Chapter 145
“I don’t know anymore. The only reason I even fight to stay alive is because of the girls of my pack. They have no one to turn to for the protection that they need. So many times I had the bare necessities and a handful of money in a single backpack. I had my hand on my window about to open it when a knock on my door pulled me back. I taught all of them a special knock that let me know who was there. After eight at night, the only knock I answer to is theirs. Every single time I was ready to leave the hell I call home I was pulled away by that knock. By a little who had been beaten senseless for a minor infraction. By a little that had been molested or raped by their father or brother. By a little that was suffering from the intense pain of coming into heat before they were old enough to shift and the only thing that relieves them of that pain is for me to hurt them even more. As much as I care about the Jenkins. They are truly the family I should have had and they would be the only ones to grieve my death, it would be the littles that would truly suffer from losing me.”
“What happened Saturday, Cole?” I ask gently.
“I’m not even all that certain anymore, alpha. All I want is to forget. I try so hard to separate my mind from my body when he chains me like an animal. The only touch I have ever known from him, the only words he has ever said has been in an effort to destroy me. To make certain I understand that my life is a privilege that can be taken from me at any time for any reason.”
“Cole, the papers Angela gave me are legal documents that I have never signed for a prospect coming in.”
I sigh hard hoping that my honesty doesn’t keep him from giving me what I need from him.
“Normally the discovery of silver or wolfsbane in a prospect’s blood is due to purposeful drug use. The prospects are given a choice when any recreational drug, which includes silver and wolfsbane, is discovered in their blood or urine. As long as they are not in withdrawal they can agree to go to an inpatient rehabilitation facility and rejoin the program once they have been clean for a year or they can choose to return to their pack and get permanently withdrawn for the prospect program.”
He’s looking intently at me but is unable to hold any meaningful eye contact with me as I talk.
“It’s because we do not believe that you did this to yourself that we have a third option that we are hoping you will trust us enough to give to us.” Angela explains gently.
“What are you asking me to give to you?”
Fear has crept into his voice and I silently pray that he hasn’t been scared away.
“Cole, it’s important that you understand that the silver panels that we’re running on you take 48 hours before we conclusively know if you have triple s or silver poisoning. We will have an idea which way you’re leaning after 24 but we can not diagnose either before all the tests are completed. In your condition time is not on your side and withdrawal from either of them puts you in grave danger.
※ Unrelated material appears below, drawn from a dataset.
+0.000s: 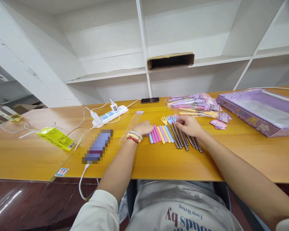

When you crash and it is a when not if, you will not be able to make your own medical decisions.”
“If I can’t make the decisions then who does?”
“It will default back to your parents unless you willingly sign documentation granting conservatorship to me.”
The fear is back and I can only hope that I haven’t scared him off.
“You can’t be any worse than my father.” He sighs hard.
“Cole, I would like you to be comfortable in taking this step. To have some sort of confidence and trust that I’m going to treat you correctly. Not the bare minimum.”
Now I’m hesitating with the documents we know are necessary for his survival.
“I’m sorry alpha but I don’t have either but I am being honest with my thoughts when I say you can’t be worse than my father. I haven’t forgotten about the phone recording our conversation and I will say for the record that I am willingly signing conservatorship to you under one condition.”
“What’s that?” I’m curious about his thinking.
“That you allow me to make decisions until I actually can’t. Like you did last night. The lidocaine shots burn me badly. They remind me of when I was overdosed. On what, they never figured out.”
“You mentioned that before when we needed to stitch your head and take care of that abscess Wednesday night.”
“That’s why I asked you to tie me down. I’ve lost touch with reality when receiving them before.”
I’m shocked at his admission to becoming psychotic no matter how brief it may be.
“It’s scary to get like that. To live through what you’ve already lived through. To have no knowledge or understanding of what you’re doing in the present. To wake up from a nightmare when you weren’t even asleep just to see the fear and chaos you created. I deserve to be tied down when I go to the hospital.”
His voice is sad and submissive not wanting to admit to what he knows happens with him.
“Cole, the conservatorship only takes effect when you are too sick to make sound decisions for yourself but you need to sign it before you get in that position or your father could contest it.”
“I will sign it alpha. I have no desire to allow my parents to make medical decisions for me while I’m here. You have tried very hard to make me as comfortable as you can over the last four days.”
I pull a pen from my shirt pocket and sign on the line at the bottom of the page before handing both to him. For the first time he shows no hesitation in reaching for the clipboard and pen. It takes him a moment to sign his name before handing both back to me.
“What’s next alpha?” He asks me quietly.
“We wait until the first dose of your silver binder has finished then we head to the tub. Let’s get you in there for a nice long soak.”